*** Data block ***

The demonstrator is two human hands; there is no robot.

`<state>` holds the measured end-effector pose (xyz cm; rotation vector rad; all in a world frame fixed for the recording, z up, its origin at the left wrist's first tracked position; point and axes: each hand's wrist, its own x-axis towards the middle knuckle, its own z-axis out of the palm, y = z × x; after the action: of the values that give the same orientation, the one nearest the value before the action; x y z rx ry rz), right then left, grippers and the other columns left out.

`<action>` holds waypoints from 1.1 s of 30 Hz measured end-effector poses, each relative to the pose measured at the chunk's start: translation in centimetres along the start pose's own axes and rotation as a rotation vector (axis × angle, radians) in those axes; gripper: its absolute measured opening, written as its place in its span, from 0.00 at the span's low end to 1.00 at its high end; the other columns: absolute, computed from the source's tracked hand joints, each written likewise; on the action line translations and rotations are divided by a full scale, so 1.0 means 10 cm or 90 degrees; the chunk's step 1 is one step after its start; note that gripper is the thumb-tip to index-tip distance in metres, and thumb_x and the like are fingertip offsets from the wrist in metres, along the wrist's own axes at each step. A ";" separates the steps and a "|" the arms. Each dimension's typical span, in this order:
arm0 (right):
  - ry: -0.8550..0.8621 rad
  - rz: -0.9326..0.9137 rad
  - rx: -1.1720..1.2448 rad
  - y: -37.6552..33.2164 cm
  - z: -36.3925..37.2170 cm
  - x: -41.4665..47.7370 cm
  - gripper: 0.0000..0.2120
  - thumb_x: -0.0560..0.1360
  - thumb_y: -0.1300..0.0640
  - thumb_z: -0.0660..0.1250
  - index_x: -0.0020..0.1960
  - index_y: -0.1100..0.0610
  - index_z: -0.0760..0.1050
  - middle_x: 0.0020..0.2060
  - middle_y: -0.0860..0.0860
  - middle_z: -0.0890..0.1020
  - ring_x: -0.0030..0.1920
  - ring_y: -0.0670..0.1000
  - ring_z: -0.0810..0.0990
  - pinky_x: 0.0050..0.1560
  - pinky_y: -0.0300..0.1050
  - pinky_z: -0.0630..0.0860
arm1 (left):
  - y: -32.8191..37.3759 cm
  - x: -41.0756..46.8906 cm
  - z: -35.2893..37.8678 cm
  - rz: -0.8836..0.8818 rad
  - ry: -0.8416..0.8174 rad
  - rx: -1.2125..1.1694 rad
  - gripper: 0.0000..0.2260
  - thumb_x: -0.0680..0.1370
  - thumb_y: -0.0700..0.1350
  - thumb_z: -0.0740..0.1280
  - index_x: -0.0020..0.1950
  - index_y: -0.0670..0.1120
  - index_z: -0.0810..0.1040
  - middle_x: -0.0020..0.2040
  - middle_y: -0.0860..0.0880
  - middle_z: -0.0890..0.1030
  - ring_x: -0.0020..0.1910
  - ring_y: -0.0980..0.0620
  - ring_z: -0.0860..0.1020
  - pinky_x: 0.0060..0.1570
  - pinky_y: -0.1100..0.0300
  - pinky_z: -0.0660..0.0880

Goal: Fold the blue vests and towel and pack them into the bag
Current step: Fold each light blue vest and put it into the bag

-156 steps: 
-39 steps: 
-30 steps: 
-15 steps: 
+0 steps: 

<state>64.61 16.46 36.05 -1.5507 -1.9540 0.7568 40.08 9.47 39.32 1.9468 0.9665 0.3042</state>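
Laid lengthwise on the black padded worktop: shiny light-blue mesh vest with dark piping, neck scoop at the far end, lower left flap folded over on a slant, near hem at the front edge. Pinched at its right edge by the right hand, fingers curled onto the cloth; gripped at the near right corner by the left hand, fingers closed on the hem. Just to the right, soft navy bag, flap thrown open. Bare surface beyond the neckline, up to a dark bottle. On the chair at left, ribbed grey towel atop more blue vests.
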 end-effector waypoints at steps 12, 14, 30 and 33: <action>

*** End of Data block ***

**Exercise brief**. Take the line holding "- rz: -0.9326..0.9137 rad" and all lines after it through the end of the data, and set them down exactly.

**Written answer**.
  - rz: -0.9326..0.9137 rad
  - rx: -1.1720..1.2448 rad
  - y: -37.6552..33.2164 cm
  - z: -36.3925..37.2170 cm
  - x: -41.4665..47.7370 cm
  - gripper: 0.0000..0.2120
  - thumb_x: -0.0560..0.1360
  - thumb_y: -0.1300..0.0640
  - thumb_z: -0.0660..0.1250
  - index_x: -0.0020..0.1960
  - index_y: -0.1100..0.0610
  - index_z: -0.0760..0.1050
  - middle_x: 0.0020..0.2060
  - middle_y: -0.0860..0.0860
  - middle_z: -0.0890..0.1020
  - ring_x: -0.0030..0.1920
  - ring_y: -0.0670..0.1000
  - ring_z: -0.0810..0.0990
  - pinky_x: 0.0050..0.1560
  - pinky_y: -0.0300..0.1050
  - pinky_z: -0.0630..0.0860
arm1 (left):
  - y: -32.8191..37.3759 cm
  - x: -41.0756..46.8906 cm
  - z: -35.2893..37.8678 cm
  - rz: -0.8836..0.8818 rad
  - ry: -0.8416..0.8174 rad
  - rx: -1.2125..1.1694 rad
  - gripper: 0.0000..0.2260
  - thumb_x: -0.0680..0.1370
  - thumb_y: -0.0700..0.1350
  - thumb_z: -0.0740..0.1280
  - index_x: -0.0020..0.1950
  - index_y: -0.0670..0.1120
  - index_z: -0.0810..0.1040
  - middle_x: -0.0020..0.2040
  - middle_y: -0.0860..0.0880
  - middle_z: -0.0890..0.1030
  - ring_x: -0.0020..0.1910
  - ring_y: -0.0980..0.0620
  - ring_z: -0.0860..0.1020
  - pinky_x: 0.0060..0.1570
  - pinky_y: -0.1100..0.0300
  - pinky_z: -0.0660..0.0880

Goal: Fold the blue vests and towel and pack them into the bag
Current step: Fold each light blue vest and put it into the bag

-156 steps: 
-39 steps: 
-30 steps: 
-15 steps: 
+0 steps: 

<state>64.61 16.46 36.05 -1.5507 -1.9540 0.7568 40.08 9.47 39.32 1.9468 0.9665 0.3042</state>
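Laid lengthwise on the black padded worktop: shiny light-blue mesh vest with dark piping, neck scoop at the far end, lower left flap folded over on a slant, near hem at the front edge. Pinched at its right edge by the right hand, fingers curled onto the cloth; gripped at the near right corner by the left hand, fingers closed on the hem. Just to the right, soft navy bag, flap thrown open. Bare surface beyond the neckline, up to a dark bottle. On the chair at left, ribbed grey towel atop more blue vests.
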 end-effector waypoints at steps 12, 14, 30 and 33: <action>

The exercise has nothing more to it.